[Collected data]
· · · ·

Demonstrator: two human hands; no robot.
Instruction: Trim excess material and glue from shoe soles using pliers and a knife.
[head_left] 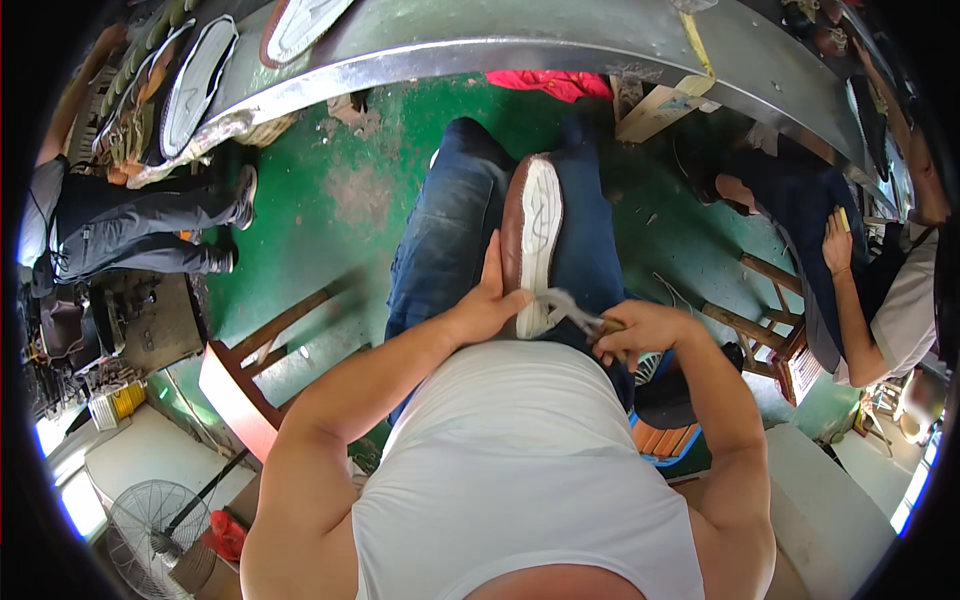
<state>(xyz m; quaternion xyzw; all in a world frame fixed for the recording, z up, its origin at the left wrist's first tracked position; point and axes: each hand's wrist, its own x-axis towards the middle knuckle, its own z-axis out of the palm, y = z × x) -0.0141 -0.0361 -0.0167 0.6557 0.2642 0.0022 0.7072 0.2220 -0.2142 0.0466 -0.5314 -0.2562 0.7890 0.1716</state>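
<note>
- 2 bare arms reach forward from a white sleeveless top [510,440], elbows bent and spread wide, so both hands meet over the lap, near each other but apart.
- The left forearm slants inward to the shoe [541,215], its left hand [488,308] coming in from the side with the thumb laid across the sole near the heel and 1 finger stretched along the brown upper.
- The right forearm runs up and inward from the elbow, the right hand [640,332] curled beside the heel.
- The shoe lies sole up along the thighs of the blue jeans [445,225], mostly over the right leg, toe pointing away from the body, heel close to the top.
- Most left-hand fingers are hidden behind the shoe; the tool [566,306] is blurred at its pale metal end, and whether that end touches the sole or only passes over it cannot be made out.
- The left hand is clamped on the shoe's heel half, thumb against fingers.
- The right hand is closed around the tool's brownish handle, partly covered by the fingers.
</note>
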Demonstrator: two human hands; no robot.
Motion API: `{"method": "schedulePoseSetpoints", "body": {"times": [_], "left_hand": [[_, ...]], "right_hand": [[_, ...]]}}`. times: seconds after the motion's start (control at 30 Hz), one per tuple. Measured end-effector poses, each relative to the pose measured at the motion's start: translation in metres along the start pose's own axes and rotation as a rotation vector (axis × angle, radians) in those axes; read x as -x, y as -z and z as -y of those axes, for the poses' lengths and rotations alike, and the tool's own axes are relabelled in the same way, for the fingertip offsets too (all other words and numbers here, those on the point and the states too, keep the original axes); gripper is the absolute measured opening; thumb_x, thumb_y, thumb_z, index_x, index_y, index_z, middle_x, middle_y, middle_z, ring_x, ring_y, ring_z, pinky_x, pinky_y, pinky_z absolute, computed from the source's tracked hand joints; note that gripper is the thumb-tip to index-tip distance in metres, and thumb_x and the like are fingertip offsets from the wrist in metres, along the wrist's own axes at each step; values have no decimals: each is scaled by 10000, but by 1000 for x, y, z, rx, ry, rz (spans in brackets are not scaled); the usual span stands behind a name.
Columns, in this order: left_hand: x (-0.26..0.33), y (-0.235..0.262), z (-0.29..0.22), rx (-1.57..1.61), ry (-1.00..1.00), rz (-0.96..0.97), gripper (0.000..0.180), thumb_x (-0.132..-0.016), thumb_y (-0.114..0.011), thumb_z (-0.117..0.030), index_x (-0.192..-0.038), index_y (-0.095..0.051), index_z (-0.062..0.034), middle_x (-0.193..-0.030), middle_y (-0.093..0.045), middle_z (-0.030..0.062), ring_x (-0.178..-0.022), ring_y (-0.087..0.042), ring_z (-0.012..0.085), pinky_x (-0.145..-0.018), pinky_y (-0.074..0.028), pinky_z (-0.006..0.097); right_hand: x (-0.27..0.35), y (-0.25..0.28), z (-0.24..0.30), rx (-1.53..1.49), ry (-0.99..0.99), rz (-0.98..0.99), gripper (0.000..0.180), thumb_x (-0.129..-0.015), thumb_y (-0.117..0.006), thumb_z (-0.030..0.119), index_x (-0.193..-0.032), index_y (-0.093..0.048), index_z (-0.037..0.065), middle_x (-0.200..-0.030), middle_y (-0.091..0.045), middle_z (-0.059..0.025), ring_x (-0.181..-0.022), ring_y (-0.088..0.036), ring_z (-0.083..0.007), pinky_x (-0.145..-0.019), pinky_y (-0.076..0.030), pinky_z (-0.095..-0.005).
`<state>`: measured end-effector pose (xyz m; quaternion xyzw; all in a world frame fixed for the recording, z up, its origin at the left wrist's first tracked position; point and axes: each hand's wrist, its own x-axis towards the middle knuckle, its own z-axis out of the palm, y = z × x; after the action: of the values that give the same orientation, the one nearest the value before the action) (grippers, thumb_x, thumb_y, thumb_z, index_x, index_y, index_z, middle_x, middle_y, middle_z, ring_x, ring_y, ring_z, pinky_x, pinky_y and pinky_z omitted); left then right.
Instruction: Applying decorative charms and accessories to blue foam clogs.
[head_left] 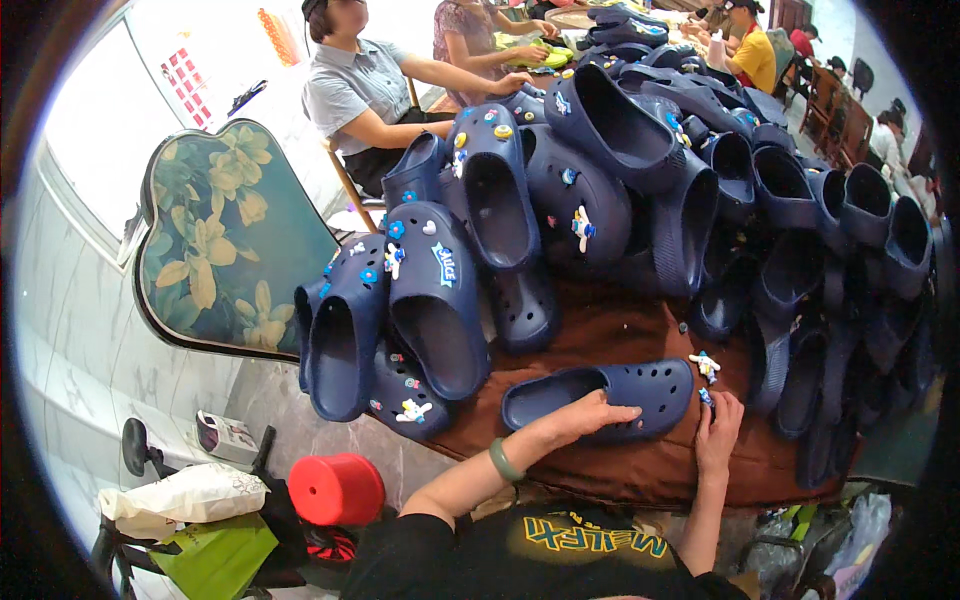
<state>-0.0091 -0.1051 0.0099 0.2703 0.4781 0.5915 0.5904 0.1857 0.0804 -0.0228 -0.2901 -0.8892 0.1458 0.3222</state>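
Note:
A navy foam clog (655, 390) with holes in its toe lies on the brown cloth in front of me, toe to the right. My left hand (592, 415) grips it by the opening, thumb along the upper, the other fingers partly hidden inside. Just right of the toe, my right hand (718, 430) is closed with its fingertips pinching a small blue shoe charm (706, 397). A white figure charm (705, 366) lies on the cloth just beyond those fingertips. To the left stand navy clogs with charms fixed in them, such as the nearest decorated clog (437, 290).
Plain navy clogs (785, 185) are heaped high along the right and far side. The brown cloth (590, 310) covers the table. At left are a floral chair back (235, 235), a red stool (337, 488) and bags (190, 500). A co-worker (365, 100) sits across.

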Motion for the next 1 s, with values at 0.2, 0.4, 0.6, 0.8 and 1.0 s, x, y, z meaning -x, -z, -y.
{"method": "schedulePoseSetpoints", "body": {"times": [0.2,0.4,0.6,0.8,1.0], "left_hand": [[11,-7,-4,-6,-14,-17,347,-875,-645,-210,-1167,-594,-30,-1043,-635,28,-990,-561,130,-929,-430,298],[-1,-7,3,12,-84,-49,430,-832,-661,-156,-1225,-560,-13,-1141,-626,44,-1059,-561,163,-983,-412,326],[20,-33,-18,142,-3,-265,358,-826,-646,-60,-1172,-569,-6,-1097,-643,88,-990,-629,190,-907,-485,314],[19,-35,-16,55,42,-248,389,-818,-673,-103,-1181,-566,-15,-1111,-632,71,-1003,-605,170,-917,-464,317],[27,-32,-9,6,23,-212,386,-837,-669,-188,-1170,-578,-16,-1086,-642,64,-982,-607,155,-902,-462,294]], "right_hand": [[7,2,2,6,-5,9,219,-838,-616,32,-1052,-587,3,-1076,-537,-154,-1030,-493,-329,-907,-395,-412],[9,1,-10,37,49,-19,209,-854,-588,33,-1062,-595,9,-1091,-559,-161,-1043,-511,-345,-920,-403,-418],[-18,1,4,10,116,-42,245,-793,-646,51,-1036,-615,53,-1036,-578,-119,-1006,-527,-325,-876,-410,-411],[-38,8,-10,30,196,-25,274,-794,-667,65,-1061,-611,50,-1055,-577,-114,-976,-531,-304,-833,-443,-385],[-64,-18,-11,98,197,134,215,-828,-634,85,-1039,-611,49,-969,-601,-107,-909,-549,-327,-806,-473,-401]]}}
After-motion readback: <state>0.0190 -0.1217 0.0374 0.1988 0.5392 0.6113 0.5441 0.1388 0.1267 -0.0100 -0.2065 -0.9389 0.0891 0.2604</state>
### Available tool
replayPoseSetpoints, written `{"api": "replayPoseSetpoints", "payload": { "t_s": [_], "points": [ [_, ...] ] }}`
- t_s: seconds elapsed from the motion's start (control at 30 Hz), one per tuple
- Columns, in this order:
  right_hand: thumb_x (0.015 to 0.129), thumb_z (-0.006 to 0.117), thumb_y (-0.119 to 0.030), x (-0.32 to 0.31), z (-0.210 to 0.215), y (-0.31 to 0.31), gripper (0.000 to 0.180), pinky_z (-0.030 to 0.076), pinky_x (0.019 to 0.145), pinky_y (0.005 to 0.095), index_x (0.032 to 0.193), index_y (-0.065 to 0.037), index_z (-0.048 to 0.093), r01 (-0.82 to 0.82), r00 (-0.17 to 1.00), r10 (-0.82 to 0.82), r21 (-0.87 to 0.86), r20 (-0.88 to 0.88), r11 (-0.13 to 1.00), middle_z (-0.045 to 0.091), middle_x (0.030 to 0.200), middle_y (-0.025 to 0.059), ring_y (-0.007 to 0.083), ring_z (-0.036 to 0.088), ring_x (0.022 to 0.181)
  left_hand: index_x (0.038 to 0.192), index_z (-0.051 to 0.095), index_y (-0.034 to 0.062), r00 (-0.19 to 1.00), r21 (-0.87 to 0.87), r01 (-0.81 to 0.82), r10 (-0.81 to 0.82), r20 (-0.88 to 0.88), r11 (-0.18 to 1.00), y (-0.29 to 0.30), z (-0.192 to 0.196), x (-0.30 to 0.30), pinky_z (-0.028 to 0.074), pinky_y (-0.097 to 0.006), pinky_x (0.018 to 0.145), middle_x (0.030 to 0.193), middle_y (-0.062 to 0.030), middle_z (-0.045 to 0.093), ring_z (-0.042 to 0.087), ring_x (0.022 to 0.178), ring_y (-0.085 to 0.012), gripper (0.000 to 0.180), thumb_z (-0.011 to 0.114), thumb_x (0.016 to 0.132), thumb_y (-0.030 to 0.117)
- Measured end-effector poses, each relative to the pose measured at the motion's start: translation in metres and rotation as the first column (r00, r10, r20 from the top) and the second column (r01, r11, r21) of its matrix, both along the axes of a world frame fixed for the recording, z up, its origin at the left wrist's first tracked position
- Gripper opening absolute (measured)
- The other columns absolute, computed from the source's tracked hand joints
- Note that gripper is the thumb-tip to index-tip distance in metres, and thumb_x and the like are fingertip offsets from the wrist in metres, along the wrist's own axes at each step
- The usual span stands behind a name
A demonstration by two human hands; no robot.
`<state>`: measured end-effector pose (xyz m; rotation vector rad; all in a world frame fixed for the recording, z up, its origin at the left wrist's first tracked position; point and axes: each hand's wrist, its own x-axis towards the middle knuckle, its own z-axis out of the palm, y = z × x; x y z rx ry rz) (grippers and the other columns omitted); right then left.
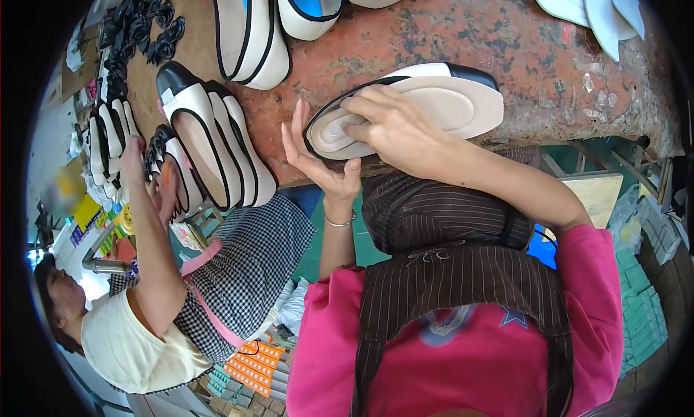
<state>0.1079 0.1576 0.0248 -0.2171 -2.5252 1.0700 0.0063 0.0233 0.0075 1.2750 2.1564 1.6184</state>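
Insole (441, 102) lies over a white, black-toed shoe (421, 71) at the worktable's (531, 62) near edge, heel end leftward. The right hand (397, 120) has its fingertips curled on the insole's heel (whether pinching or only pressing, I cannot tell); the left hand (325, 169) is spread loose beside the shoe's heel. Probably best: centre the heel first, brace the shoe with the left palm, then smooth evenly toward the toe.
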Motion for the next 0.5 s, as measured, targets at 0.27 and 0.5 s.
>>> {"api": "replayPoseSetpoints", "payload": {
  "t_s": [0.27, 0.5],
  "points": [
    [0.077, 0.066, -0.013, -0.009, -0.015, 0.004, 0.039, 0.036, 0.115, 0.038, 0.112, 0.002, 0.069, -0.339, 0.937, 0.344, 0.07, -0.067, 0.938, 0.06, 0.132, 0.0158, 0.0279, 0.051, 0.131, 0.144, 0.035, -0.0014, 0.977, -0.052, 0.211, -0.21, 0.026, 0.976, -0.004, 0.001, -0.03, 0.034, -0.049, 0.111, 0.145, -0.0299, 0.041, 0.045, 0.132, -0.0407, 0.084, 0.062, 0.088, 0.056],
    [0.08, 0.063, -0.014, 0.008, 0.013, -0.007, 0.044, 0.03, 0.119, 0.0386, 0.123, -0.005, 0.066, -0.165, 0.971, 0.093, 0.338, 0.219, 0.927, 0.064, 0.13, 0.0108, 0.0228, 0.053, 0.131, 0.104, 0.054, -0.0007, 0.989, -0.032, 0.131, -0.128, 0.067, 0.991, -0.008, -0.001, -0.029, 0.042, -0.044, 0.1, 0.127, -0.027, 0.058, 0.058, 0.112, -0.036, 0.026, 0.053, 0.086, 0.017]
  ]
}}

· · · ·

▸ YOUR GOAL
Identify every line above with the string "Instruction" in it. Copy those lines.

▸ THE ANSWER
Instruction: Trim excess material and glue from shoe soles using pliers and a knife.
Instruction: Applying decorative charms and accessories to blue foam clogs.

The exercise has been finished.